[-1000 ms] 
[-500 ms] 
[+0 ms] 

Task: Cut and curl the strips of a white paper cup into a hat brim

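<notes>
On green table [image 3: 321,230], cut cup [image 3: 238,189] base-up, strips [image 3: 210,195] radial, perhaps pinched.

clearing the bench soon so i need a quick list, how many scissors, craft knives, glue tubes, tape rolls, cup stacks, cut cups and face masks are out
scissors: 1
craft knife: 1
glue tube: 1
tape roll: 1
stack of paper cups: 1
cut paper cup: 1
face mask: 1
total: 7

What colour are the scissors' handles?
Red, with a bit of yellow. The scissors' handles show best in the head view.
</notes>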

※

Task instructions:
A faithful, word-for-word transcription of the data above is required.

Exercise result:
[-1000 ms] 
[-500 ms] 
[+0 ms] 

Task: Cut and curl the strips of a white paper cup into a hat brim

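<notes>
On green table [image 3: 321,230], cut cup [image 3: 238,189] base-up, strips [image 3: 210,195] radial, perhaps pinched.

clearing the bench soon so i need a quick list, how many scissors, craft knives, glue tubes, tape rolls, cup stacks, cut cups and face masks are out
scissors: 1
craft knife: 1
glue tube: 1
tape roll: 1
stack of paper cups: 1
cut paper cup: 1
face mask: 1
total: 7

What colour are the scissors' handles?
Red, with a bit of yellow. The scissors' handles show best in the head view.
</notes>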

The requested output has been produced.